What you have to do => Word for word, please restate the lines from the beginning of the data through the line in which "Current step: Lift" appears.

◇ ◇ ◇ ◇ ◇ ◇ ◇

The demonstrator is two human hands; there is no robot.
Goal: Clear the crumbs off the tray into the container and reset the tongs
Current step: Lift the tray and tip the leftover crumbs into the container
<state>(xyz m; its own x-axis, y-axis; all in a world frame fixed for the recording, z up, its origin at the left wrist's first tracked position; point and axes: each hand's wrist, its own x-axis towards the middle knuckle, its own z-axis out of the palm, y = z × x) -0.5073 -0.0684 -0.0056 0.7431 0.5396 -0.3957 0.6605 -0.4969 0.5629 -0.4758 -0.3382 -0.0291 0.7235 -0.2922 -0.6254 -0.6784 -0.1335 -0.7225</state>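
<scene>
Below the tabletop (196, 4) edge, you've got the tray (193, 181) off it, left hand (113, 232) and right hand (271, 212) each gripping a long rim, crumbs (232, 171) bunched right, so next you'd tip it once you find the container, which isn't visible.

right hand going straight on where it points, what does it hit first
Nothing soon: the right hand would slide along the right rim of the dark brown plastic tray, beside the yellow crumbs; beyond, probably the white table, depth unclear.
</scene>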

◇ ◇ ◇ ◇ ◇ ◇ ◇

Output below =>
The demonstrator is two human hands; there is no robot.
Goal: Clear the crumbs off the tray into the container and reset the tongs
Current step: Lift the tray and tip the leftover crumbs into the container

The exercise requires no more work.